I used to be an, “I don’t really get mad” person until all those years of frowns I forced into smiles and screams I forced into silence —and THAT guy— erupted into this intense awareness that I DO get angry. Right there at the bar. I am and have been pissed off, but I would swallow or “convert” it into something more acceptable, like sadness or exhaustion.
And I wrote this.
Women are conditioned to reject their own anger. Imagine if you had feelings you understand but no way to speak, no writing tools or no guides to follow to externalize them. It feels like I have no way to get this anger out of me. I don’t know how to process or express anger. I know that I FEEL angry, but it’s like it’s trapped.
Mark Twain said, “Anger is an acid that can do more harm to the vessel in which it is stored than to anything on which it is poured.” He won’t answer my DMs, so I’m out of luck asking him how and where to pour it.
There are almost no media representations that show an acceptance of women’s expression of anger (unless she’s gained “points” conforming to some ideal or role that earns her the right to anger only in that context). Like, a mother yelling at her kids, or a female CEO in a suit yelling at her team.
Of the women I talked to, I asked, “How has the widespread rejection of women’s anger affected your relationship with your own?”
“Shame, guilt.”
“I’ve taught myself to suppress & ignore it.”
“I’ll never be the person I was before I experienced anger and was told to stay silent for the first time.”
“I get angry around the people I can trust with my emotions.”
“I prefer to have calm discussions and be direct instead of letting it become anger. If I AM rightfully angry, I prefer to take some time alone and then address it.”
I feel like this is kinda the problem, at least for me. If we want a chance to be listened to, we have to swallow our anger and shape it into something approachable and quiet and non-threatening. Something unrecognizable.
Anger is a hard, ugly, sharp and unsightly thing.
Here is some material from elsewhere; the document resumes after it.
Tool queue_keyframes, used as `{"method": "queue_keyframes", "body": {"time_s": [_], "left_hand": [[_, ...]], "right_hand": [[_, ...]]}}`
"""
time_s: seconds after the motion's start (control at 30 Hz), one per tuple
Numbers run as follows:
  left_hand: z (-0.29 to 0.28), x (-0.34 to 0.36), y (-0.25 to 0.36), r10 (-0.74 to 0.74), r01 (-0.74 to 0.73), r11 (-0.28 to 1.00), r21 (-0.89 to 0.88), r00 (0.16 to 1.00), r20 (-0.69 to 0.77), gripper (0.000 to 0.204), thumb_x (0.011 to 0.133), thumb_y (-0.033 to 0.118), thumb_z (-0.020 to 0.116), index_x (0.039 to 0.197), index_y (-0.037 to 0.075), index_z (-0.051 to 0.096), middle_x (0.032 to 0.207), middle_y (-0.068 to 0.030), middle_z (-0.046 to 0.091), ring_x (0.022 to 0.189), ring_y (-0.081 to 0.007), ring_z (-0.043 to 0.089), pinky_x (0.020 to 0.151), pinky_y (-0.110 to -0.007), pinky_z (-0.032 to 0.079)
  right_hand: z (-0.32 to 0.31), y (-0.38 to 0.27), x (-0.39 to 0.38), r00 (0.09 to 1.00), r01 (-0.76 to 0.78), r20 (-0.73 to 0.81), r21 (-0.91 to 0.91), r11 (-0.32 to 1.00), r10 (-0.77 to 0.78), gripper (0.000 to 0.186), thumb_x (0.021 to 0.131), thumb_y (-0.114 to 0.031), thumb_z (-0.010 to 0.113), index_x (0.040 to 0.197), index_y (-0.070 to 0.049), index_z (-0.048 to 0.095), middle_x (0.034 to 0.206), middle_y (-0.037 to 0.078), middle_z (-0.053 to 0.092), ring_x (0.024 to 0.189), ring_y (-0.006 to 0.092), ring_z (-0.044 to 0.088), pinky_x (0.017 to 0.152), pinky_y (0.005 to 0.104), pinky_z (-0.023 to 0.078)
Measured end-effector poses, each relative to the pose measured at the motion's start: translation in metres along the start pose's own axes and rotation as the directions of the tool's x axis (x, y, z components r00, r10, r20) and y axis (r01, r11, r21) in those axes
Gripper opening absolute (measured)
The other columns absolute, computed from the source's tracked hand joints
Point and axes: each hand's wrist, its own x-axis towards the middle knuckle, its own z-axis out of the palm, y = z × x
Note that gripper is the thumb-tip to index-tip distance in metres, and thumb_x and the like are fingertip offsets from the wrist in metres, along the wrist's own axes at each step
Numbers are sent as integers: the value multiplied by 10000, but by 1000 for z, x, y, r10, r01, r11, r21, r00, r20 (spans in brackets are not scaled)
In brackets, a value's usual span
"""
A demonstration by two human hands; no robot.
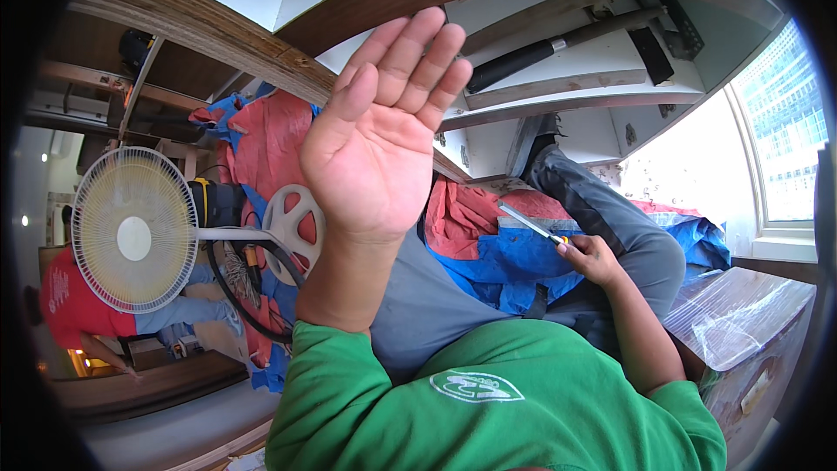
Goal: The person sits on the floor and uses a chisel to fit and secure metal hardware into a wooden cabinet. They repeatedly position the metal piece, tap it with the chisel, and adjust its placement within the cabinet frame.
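My left hand [375, 139] is raised in front of me, palm toward the camera, fingers stretched out and nothing in it. It is beside the front edge of a white cabinet [514, 144], covering part of the wooden frame. Lower and to the right, my right hand [591, 260] is closed around the handle end of a utility knife [529, 221], slim and silver with a bit of yellow near the grip. The knife points up and left over a red and blue tarp [471, 218]. My bent leg [602, 201] lies just beyond it.
A hammer [514, 65] with a black grip lies in the cabinet. A white fan [133, 228] stands at the left, near a black cable [228, 283]. A person in red [74, 296] bends behind it. A plastic-wrapped box [741, 314] stands right, below a window [785, 113].
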Motion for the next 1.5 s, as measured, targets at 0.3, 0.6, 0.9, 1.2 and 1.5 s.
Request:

I was punished for showing this messy, unladylike thing, until eventually I started doing it myself without even realizing it. I started thinking about all the things that make me angry and how unfair it is and how less privileged women have it even worse. Then guess what, I got more upset.
But, I started to process it. I couldn’t find an answer. I talked to so many people, even Mark Twain, and no one was able to tell me how to be mad.
After talking and complaining with my friends about how I just realized “this” is unfair, and I don’t deserve to be spoken to like that, and “Oh my god, you’ll never believe the AUDACITY of this man. I’ll call you when I’m off work.”
Misogyny made me mad and took away my ability to yell about it. I realized, while making this, calling your friend who gets it, who understands and will happily accept the sharp, big, ugly, yelling, anger, is actually just as beneficial as meditation, I think.
Being a screaming woman feels, if people see it, like a crime almost. That is, unless you’re with another screaming woman and you yell together and create a force field. In your little bubble, you can step out of the world that makes you this angry. Suddenly, I understand my anger, and so do the other girls around me. It isn’t so hard to let it out, then.
So, I guess the answer is: talking about it and love. Sorry, lame, predictable. But, it looks like, if you run from an angering situation straight to someone who loves you, you just might be able to yell about it before your body’s habit shoves it away. Moral of the story is: anger is a woman’s sport, I love my people and I don’t feel so pissed off anymore.